2010年07月30日 | 覚醒・至高体験をめぐって
《タゴール》

次に取り上げるのは、インドの詩人であり、宗教哲学者でもあったタゴール(Rabi_ndrana_th Tagore 、1861~1941)である。彼は21歳のときに、以下に紹介するような神秘体験をしている。その体験によって彼の詩の作風は大きく変わり、現実の混沌の背後にある神の創造の美と歓喜の世界を描く大詩人への成長していく。辻邦生が、若き日の至高体験を、その後の作品に色濃く反映させているのに似ていなくもない。(以下、タゴールの体験前後の記述は、森本達雄『ガンディーとタゴール (レグルス文庫)』第三文明社、一九九五年、から要約した。)

少年のころ、生来の自然児だったタゴールは、イギリス式の厳格な詰め込み教育に耐えられず、いわゆる「おちこぼれ」で、三度も学校を変えた。にもかかわらず、生涯一枚も学校の卒業証書を授与されなかったという。そんなタゴールを心配した父は、17歳になった彼をイギリスに留学させた。

一年半のイギリスでの生活は、その後の詩人の成長にとって無益ではなかった。彼はロンドン滞在中、西洋の古典文学やイギリス浪漫派の詩人たちの作品に親しみ、同時に西洋音楽の精神に参入した。

懐かしい故国に帰ったタゴールの創作意欲はますます旺盛で、内心の孤独や失意を、形式や韻律の伝統にとらわれることなく、自由にうたうことで、新しい自己表現の方法を見出した。こうして書かれた一連の作品は、一八八二年に『夕べの歌』と題する一冊の詩集として出版された。これらの作品によって彼は、「ベンガルのシェリー」として、一躍文壇にその名を知られるようになった。

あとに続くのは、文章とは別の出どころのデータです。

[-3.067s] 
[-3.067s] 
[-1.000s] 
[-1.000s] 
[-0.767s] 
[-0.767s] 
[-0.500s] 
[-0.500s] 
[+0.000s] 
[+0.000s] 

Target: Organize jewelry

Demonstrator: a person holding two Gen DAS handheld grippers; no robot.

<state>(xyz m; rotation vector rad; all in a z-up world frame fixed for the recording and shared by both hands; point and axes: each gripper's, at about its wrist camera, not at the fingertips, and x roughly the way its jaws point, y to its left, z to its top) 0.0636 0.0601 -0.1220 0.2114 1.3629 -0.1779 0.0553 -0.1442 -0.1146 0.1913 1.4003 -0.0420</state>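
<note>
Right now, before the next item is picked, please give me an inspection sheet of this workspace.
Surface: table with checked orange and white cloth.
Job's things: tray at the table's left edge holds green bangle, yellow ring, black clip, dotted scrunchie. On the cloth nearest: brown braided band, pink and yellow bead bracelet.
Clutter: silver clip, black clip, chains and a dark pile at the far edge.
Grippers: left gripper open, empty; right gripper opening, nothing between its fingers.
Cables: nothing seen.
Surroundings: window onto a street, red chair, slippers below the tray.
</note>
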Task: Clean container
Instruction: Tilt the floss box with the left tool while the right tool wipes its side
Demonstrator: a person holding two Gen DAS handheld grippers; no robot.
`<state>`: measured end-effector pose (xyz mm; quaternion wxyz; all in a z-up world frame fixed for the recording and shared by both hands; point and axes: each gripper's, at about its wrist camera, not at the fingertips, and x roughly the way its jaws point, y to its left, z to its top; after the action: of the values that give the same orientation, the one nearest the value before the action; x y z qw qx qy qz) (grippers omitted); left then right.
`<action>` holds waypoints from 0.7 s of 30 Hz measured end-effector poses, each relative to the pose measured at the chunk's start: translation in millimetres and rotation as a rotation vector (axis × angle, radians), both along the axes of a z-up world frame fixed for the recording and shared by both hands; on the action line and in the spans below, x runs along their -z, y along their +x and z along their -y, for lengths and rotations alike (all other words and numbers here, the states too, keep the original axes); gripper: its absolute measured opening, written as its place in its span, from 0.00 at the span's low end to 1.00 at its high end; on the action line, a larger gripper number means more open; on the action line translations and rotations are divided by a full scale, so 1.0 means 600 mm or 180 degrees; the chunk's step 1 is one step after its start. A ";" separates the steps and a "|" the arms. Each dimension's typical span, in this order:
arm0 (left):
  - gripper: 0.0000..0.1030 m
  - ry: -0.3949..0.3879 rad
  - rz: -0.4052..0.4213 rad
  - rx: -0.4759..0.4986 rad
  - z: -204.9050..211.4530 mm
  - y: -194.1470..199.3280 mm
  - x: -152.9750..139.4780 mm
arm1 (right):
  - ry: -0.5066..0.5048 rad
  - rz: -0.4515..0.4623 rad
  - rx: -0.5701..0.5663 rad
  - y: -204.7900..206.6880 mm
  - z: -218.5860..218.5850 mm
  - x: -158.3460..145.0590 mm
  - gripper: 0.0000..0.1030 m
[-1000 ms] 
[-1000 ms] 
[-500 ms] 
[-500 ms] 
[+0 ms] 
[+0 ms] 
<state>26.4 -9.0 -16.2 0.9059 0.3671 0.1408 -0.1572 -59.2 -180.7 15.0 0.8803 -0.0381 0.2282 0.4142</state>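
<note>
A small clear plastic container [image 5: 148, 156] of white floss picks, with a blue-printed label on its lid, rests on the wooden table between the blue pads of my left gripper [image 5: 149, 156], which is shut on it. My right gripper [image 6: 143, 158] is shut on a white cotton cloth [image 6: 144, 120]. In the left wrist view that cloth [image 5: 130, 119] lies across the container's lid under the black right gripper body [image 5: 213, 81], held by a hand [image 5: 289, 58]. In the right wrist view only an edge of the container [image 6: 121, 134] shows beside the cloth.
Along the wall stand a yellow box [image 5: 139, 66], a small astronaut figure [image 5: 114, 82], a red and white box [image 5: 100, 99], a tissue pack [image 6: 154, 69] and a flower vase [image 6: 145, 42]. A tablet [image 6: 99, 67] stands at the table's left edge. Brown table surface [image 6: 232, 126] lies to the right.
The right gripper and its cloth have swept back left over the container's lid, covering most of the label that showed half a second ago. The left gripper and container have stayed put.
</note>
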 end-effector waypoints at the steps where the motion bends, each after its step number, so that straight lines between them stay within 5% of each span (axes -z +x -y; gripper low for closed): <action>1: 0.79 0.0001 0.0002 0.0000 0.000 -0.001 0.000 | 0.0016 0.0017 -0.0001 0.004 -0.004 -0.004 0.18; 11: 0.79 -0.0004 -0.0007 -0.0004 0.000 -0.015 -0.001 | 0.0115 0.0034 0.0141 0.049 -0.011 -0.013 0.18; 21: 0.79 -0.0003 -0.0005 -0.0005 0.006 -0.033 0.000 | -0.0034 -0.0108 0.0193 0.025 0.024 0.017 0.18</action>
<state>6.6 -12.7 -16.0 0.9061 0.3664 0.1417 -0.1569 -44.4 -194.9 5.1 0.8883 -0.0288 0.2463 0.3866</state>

しかし、これらの作品はおおむね、「主観的な幻想と自己陶酔のなかで孤独を嘆き、人生を悲しむといった青年期特有の憂欝や不安」を表現していた。後年タゴールは、この時代の作品を「心の荒野」としてまとめている。タゴールがそうした病的な感傷世界の殻を破って、「遍照する朝の光へ、生命の歓喜の世界へと躍り出た」のは、それからまもない21歳の初秋のことである。

ある朝タゴールは、カルカッタのヴィクトリア博物館に近いある街の、兄の家のヴェランダに立って、外を眺めていた。東の方向にある学園の校庭の樹々の向こうに、ちょうど朝日が昇りはじめた。陽はみるみる樹をつたって昇り、茂った葉のあいだから金色の光が射し、葉の一枚一枚が光を浴びて踊っていた。タゴールは、そのときの不思議な感動を次のように回想する。

「ある朝、わたしはたまたまヴェランダに立って、その方角を見ていた。太陽がちょうどそれらの樹々の葉の茂った梢をぬけて昇ってゆくところだった。わたしが見つづけていたとき、突然にわたしの眼から覆いが落ちたらしく、わたしは世界がある不思議な光輝に浴し、同時に美と歓喜の波が四方に高まってゆくのを見た。この光輝は一瞬にして、わたしの心に鬱積していた悲哀と意気消沈の壁をつき破り、心を普遍的な光で満たしたのだった。」

「私がバルコニーに立っていると、通行人のそれぞれの歩きぶりや姿や顔つきが、それが誰であろうと、すべて異常なまでにすばらしく見えた――宇宙の海の波の上をみんなが流れて過ぎてゆくように、子供の時から私はただ自分の眼だけで見ていたのに、今や私は自分の意識全体で見はじめたのだ。

私は一方が相手の肩に腕をかけて無頓着に道を歩いてゆく二人の笑っている若者の姿を、些細の出来事と見なすことはできなかった――それを通して私は、そこから無数の笑いの飛沫が世界中に踊り出る、永遠の喜びをたたえた泉の底知れぬ深みを見ることができたのだから」(タゴール『わが回想』、『自伝・回想・旅行記 (タゴール著作集)』第三文明社、一九八七年所収)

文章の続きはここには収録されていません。